[Recorded data]
*** Begin section ***
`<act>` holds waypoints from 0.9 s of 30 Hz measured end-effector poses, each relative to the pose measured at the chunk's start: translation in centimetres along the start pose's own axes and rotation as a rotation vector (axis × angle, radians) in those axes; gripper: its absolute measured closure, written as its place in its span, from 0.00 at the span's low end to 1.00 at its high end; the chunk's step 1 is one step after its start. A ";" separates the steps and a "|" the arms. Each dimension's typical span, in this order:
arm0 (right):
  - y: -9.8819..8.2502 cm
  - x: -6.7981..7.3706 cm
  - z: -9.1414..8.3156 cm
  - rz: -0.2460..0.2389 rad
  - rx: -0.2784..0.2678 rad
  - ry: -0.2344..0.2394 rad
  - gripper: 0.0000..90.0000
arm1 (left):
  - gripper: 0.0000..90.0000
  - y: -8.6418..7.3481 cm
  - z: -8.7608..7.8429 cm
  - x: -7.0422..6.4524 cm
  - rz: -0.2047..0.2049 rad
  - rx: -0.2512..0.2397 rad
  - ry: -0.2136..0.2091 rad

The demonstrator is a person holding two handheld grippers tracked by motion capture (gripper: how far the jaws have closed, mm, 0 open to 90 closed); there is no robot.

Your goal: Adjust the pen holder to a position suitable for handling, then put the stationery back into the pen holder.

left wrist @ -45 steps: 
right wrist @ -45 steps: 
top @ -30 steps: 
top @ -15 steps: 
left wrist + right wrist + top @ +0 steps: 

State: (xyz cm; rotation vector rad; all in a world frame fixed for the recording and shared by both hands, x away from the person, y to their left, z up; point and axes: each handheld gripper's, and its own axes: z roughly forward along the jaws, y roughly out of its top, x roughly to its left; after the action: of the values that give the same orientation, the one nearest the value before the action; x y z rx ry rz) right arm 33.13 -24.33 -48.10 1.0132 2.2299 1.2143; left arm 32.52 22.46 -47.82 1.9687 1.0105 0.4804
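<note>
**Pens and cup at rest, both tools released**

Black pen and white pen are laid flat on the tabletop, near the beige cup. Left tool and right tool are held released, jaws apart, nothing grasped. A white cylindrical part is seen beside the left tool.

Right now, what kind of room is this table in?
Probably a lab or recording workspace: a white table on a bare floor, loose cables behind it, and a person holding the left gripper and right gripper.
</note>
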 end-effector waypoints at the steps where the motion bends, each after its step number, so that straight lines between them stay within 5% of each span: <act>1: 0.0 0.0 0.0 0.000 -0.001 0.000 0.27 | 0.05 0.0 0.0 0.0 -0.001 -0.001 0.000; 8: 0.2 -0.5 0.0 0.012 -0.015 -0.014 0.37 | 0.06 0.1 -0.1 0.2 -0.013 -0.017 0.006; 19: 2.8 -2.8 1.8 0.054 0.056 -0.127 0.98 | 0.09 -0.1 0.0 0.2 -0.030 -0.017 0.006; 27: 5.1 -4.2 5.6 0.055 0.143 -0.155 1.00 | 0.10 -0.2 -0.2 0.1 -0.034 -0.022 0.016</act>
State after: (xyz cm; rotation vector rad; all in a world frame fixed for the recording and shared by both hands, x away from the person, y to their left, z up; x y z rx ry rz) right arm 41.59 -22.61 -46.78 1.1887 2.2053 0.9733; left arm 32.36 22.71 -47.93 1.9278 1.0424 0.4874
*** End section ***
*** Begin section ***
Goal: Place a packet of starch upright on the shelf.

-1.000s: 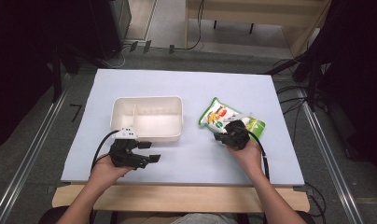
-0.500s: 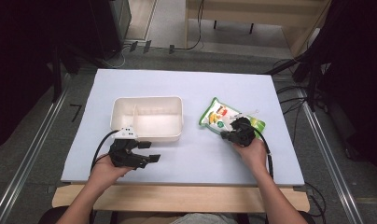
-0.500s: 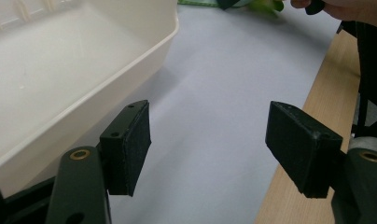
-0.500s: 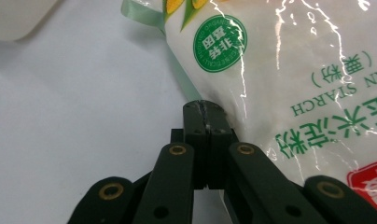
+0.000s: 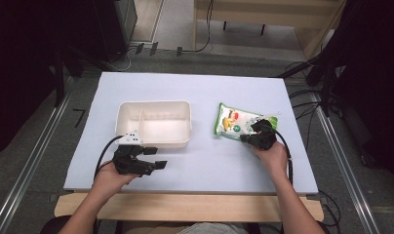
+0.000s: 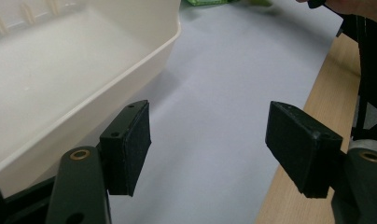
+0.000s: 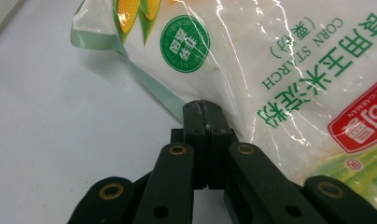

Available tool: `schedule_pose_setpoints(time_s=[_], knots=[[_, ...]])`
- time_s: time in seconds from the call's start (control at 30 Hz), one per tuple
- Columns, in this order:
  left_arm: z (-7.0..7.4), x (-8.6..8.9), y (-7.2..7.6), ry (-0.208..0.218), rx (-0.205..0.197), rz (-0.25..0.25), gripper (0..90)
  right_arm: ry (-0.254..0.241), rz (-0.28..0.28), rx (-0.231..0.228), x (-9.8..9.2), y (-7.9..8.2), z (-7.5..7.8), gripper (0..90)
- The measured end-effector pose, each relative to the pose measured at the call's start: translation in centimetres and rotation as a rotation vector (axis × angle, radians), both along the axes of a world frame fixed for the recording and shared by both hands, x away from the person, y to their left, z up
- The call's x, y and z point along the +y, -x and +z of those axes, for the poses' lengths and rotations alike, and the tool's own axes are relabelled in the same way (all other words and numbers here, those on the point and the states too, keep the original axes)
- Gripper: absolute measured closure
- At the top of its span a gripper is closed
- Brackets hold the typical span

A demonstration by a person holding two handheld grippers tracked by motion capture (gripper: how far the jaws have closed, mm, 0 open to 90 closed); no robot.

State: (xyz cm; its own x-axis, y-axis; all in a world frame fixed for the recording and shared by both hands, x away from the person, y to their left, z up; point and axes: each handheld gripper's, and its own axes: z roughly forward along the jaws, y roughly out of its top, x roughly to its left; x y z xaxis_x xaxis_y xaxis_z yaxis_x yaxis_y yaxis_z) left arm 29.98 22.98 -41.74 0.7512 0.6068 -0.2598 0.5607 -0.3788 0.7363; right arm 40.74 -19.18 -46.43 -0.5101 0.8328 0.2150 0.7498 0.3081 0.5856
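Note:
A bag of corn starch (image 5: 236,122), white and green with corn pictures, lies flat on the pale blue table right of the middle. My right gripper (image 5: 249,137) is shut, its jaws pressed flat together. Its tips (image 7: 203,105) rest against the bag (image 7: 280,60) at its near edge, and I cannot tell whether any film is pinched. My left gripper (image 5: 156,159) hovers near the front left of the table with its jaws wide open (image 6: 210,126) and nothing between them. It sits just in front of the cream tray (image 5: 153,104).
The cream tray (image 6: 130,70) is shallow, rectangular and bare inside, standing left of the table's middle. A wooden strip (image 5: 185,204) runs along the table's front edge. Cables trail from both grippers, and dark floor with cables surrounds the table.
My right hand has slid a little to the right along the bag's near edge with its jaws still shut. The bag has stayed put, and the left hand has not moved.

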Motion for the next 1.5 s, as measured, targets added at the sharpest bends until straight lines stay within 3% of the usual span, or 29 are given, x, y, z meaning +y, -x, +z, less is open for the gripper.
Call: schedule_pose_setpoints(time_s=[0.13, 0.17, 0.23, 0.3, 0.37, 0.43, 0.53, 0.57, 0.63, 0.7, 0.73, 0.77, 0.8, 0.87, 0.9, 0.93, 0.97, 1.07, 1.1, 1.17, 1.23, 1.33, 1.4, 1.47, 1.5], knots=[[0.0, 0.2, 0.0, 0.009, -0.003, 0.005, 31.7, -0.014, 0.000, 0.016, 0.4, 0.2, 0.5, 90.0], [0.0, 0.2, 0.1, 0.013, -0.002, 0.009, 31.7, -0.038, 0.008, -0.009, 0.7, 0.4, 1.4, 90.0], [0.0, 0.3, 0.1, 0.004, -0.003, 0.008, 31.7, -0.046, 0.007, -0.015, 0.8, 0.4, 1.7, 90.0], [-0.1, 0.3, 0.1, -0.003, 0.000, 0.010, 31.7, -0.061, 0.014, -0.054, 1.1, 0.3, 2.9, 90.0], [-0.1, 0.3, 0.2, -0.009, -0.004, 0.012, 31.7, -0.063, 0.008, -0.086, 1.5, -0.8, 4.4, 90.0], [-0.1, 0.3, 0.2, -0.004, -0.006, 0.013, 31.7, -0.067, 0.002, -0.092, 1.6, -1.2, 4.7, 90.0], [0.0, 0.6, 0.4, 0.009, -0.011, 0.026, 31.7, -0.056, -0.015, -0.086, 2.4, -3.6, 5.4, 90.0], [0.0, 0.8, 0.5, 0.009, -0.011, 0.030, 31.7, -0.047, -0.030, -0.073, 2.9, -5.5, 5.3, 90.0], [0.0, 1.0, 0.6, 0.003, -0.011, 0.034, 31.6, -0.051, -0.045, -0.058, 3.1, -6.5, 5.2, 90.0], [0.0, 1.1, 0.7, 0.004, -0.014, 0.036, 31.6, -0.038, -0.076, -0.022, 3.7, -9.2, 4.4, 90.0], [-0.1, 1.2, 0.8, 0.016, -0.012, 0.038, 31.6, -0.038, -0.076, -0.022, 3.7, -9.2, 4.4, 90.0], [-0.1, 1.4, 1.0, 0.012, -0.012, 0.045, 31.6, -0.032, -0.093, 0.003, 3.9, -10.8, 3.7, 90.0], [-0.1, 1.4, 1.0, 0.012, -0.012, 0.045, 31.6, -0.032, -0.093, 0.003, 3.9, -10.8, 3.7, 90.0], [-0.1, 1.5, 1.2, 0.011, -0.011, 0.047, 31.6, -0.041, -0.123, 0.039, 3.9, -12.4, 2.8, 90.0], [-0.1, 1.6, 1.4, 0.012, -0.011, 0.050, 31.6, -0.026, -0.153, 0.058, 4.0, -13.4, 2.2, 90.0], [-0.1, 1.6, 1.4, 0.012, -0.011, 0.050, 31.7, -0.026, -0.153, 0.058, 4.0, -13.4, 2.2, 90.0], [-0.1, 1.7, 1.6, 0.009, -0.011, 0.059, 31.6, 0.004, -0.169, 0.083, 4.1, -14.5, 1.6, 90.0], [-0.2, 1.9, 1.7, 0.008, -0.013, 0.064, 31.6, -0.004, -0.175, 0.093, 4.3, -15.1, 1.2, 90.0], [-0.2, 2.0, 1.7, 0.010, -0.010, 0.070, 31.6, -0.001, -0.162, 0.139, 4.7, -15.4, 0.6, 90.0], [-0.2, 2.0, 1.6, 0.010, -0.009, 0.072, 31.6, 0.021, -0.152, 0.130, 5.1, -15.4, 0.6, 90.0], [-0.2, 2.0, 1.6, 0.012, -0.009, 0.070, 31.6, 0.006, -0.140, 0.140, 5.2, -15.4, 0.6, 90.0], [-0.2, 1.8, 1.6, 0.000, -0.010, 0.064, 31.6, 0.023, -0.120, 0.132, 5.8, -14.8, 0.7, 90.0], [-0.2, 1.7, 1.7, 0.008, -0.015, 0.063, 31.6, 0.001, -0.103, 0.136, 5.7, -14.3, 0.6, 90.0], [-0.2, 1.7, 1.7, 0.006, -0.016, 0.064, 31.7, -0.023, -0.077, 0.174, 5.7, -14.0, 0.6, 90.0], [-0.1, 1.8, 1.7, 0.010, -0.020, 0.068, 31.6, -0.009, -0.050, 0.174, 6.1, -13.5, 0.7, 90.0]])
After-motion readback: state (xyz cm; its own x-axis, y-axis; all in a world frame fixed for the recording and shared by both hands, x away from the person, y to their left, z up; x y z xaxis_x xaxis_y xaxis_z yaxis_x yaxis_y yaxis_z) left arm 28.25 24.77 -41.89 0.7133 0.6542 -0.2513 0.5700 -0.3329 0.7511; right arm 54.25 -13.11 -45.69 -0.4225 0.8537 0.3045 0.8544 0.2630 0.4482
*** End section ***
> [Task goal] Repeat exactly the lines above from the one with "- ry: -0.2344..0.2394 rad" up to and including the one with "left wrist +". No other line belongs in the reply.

> [Answer box]
  - ry: -0.2344..0.2394 rad
  - gripper: 0.0000..90.0000
arm1 (left):
  - gripper: 0.0000..90.0000
  - y: -8.6418..7.3481 cm
  - z: -8.7608..7.8429 cm
  - x: -7.0422..6.4524 cm
  - rz: -0.2047..0.2049 rad
  - rx: -0.2512..0.2397 rad
  - ry: -0.2136..0.2091 rad

The demonstrator is a person holding two handheld grippers tracked by motion capture (gripper: how far the jaws have closed, mm, 0 open to 90 closed); there is no robot.

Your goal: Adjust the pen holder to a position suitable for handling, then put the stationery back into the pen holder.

left wrist @ -45 steps: 
right wrist @ -45 steps: 
top @ -30 steps: 
top @ -15 steps: 
left wrist + right wrist + top @ +0 steps: 

This answer is complete.